* _PROBLEM DETAILS_
Copy, exactly as written, the lines that begin at the one containing "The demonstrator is" and end at the one containing "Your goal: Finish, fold". Skip any pictures in the data below.

────────────────────

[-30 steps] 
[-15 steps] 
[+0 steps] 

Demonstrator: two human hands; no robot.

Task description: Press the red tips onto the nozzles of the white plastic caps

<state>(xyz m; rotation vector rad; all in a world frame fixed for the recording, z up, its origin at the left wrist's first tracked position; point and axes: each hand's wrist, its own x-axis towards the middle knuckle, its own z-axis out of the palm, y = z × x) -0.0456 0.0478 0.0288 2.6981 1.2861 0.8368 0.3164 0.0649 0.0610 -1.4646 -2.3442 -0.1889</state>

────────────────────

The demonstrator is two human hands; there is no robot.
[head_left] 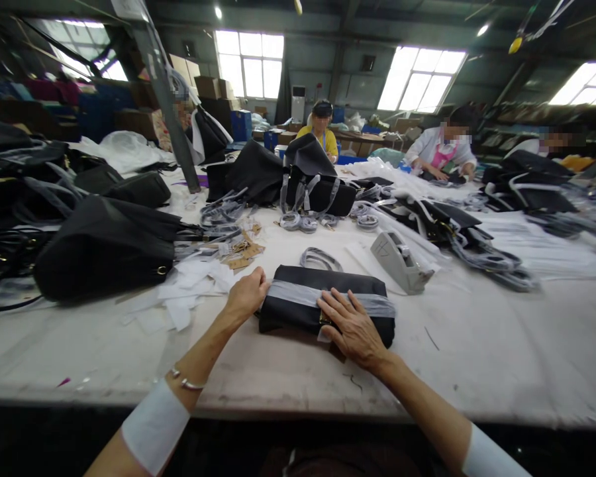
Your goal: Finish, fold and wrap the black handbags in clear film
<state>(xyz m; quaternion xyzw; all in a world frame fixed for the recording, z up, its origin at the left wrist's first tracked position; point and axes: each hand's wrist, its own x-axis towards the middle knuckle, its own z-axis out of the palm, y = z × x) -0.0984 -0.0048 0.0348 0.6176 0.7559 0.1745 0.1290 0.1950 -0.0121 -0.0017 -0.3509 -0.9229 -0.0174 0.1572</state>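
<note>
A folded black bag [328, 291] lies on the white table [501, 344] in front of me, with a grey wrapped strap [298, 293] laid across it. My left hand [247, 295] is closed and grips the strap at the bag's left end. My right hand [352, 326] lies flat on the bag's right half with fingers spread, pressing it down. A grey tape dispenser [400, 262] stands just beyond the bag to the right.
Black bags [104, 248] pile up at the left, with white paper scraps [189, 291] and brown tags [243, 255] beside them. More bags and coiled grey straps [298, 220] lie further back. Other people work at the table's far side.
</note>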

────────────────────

* _RESPONSE TO THE EXERCISE_
The demonstrator is two human hands; there is no robot.
[head_left] 
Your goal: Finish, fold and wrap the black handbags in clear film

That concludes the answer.